Reproduce exactly, and solely, the lines running from the top of the data below through the line with "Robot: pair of", both inclusive. Omit pictures.
━━━
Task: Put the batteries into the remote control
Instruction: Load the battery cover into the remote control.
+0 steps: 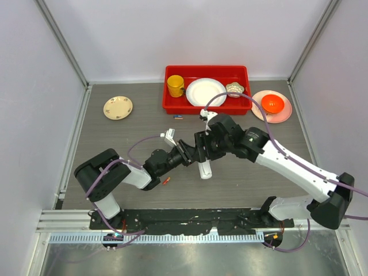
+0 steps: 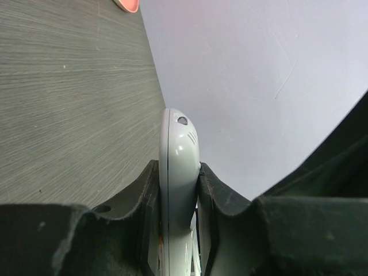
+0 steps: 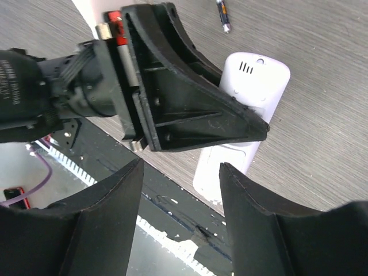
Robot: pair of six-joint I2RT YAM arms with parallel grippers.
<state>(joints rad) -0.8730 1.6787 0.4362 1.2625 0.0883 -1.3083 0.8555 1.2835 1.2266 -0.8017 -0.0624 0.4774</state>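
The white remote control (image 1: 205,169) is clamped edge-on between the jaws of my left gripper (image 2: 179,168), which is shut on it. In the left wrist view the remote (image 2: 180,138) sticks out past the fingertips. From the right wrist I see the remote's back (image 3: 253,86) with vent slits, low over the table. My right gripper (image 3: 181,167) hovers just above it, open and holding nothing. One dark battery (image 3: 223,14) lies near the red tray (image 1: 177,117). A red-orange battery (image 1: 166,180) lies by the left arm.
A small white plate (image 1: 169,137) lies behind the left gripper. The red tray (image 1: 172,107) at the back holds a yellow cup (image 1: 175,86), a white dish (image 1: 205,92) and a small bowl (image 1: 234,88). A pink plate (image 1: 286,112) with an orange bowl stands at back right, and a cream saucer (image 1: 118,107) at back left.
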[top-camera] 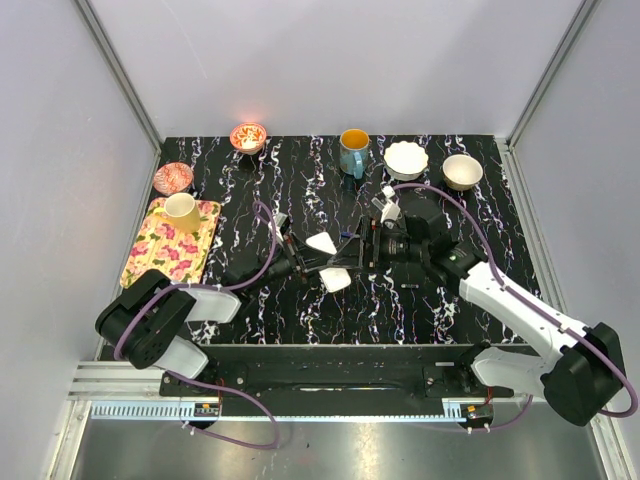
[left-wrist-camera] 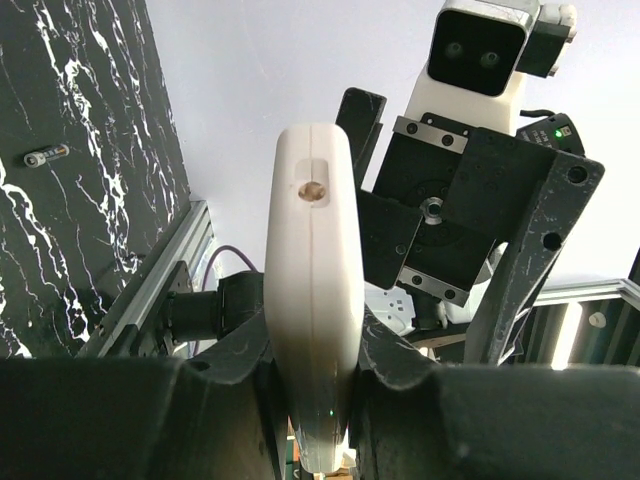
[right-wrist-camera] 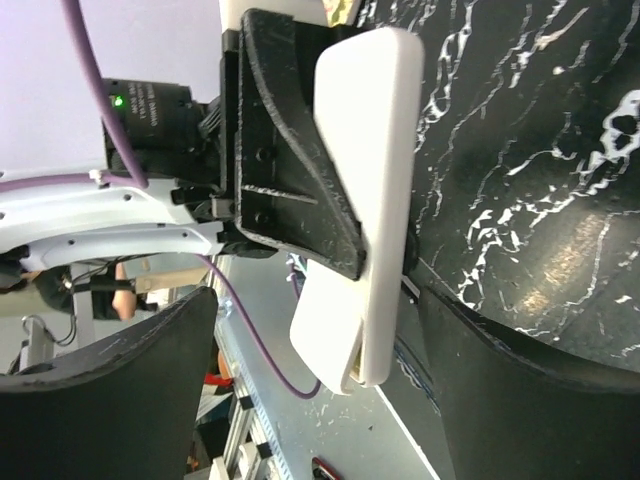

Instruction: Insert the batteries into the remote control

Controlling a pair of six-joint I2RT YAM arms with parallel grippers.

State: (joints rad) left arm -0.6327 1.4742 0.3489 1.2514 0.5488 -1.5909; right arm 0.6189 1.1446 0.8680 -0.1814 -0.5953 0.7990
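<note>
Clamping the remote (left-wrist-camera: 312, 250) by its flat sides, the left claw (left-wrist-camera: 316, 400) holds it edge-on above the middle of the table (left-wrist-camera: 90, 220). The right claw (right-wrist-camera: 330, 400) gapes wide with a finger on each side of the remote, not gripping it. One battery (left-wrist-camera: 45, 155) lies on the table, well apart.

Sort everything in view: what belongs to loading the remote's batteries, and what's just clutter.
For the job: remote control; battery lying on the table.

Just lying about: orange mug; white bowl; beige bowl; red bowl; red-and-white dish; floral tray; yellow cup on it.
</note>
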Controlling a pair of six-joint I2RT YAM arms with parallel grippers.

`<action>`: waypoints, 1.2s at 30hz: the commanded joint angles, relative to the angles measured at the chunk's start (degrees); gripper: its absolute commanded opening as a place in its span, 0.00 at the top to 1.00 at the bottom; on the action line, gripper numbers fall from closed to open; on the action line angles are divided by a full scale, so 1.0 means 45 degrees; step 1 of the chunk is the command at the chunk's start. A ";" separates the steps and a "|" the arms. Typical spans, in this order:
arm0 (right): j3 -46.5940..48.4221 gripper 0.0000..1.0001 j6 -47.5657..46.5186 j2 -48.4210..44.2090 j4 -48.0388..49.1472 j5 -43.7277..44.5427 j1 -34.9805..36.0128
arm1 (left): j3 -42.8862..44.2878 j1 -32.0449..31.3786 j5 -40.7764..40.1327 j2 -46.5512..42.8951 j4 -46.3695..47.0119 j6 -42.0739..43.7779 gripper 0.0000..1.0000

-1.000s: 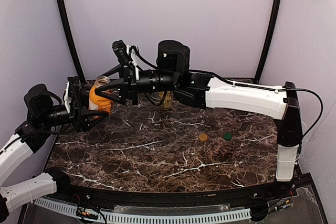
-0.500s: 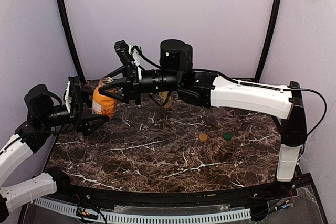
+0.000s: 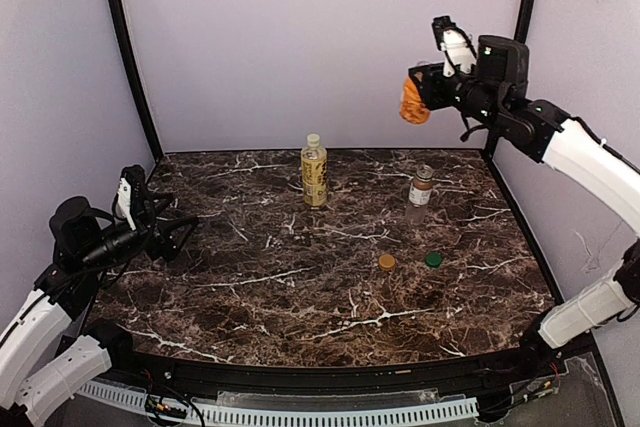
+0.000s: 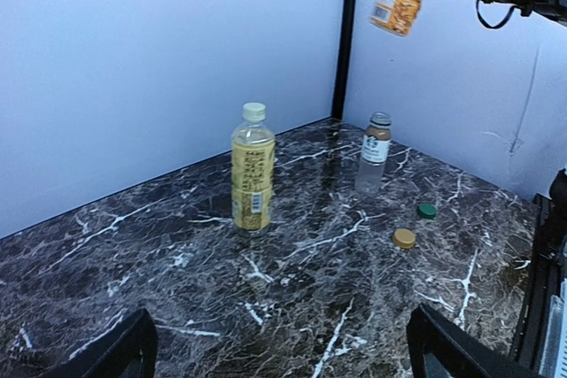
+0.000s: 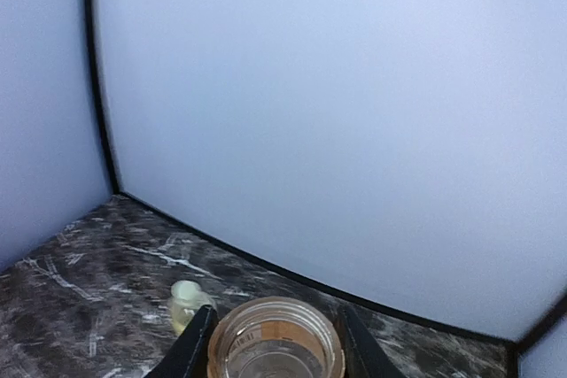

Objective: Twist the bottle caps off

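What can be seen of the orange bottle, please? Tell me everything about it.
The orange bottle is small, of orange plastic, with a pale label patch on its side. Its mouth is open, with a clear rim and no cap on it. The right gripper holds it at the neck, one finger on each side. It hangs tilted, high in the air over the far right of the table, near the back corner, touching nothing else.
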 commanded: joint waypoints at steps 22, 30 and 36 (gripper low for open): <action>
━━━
### Solution for this task
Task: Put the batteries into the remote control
Instruction: Load the battery cover into the remote control.
+0 steps: 
+0 steps: 
+0 steps: 
Robot: pair of six-joint I2RT YAM arms with parallel grippers.

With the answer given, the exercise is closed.